Starting with the first line of the data below, copy each line up to and including the one containing "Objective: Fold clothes". Pictures stay out.
======== THE DATA
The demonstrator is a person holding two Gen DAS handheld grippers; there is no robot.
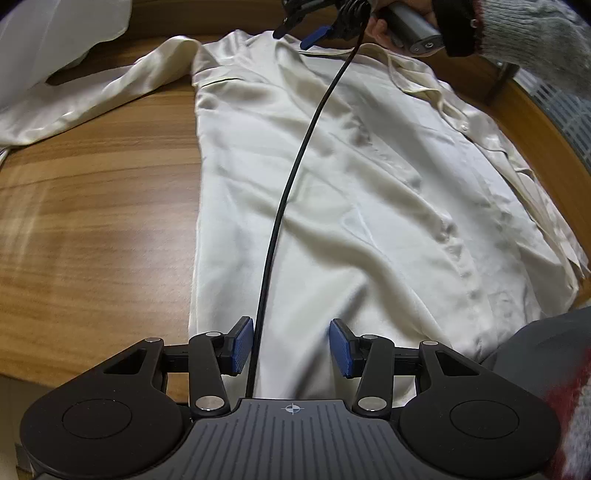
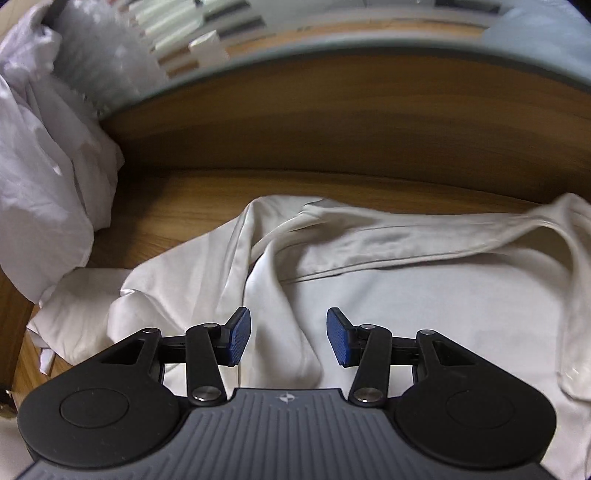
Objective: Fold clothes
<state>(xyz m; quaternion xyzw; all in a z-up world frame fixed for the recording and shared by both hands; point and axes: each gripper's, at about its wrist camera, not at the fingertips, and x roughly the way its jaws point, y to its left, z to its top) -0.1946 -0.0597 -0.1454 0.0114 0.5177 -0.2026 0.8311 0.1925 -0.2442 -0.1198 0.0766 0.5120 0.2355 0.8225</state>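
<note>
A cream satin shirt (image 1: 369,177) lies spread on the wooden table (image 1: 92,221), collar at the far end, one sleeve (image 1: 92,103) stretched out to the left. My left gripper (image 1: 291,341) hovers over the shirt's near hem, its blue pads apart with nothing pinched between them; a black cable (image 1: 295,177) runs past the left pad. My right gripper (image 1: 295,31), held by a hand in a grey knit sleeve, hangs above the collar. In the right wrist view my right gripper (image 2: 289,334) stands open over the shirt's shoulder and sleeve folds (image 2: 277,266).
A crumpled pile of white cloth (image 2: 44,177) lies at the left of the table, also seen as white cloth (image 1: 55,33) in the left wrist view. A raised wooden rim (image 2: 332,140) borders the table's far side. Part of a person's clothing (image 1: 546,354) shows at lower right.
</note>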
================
RESULT BELOW:
The demonstrator is a person holding two Gen DAS handheld grippers; there is no robot.
Objective: Fold clothes

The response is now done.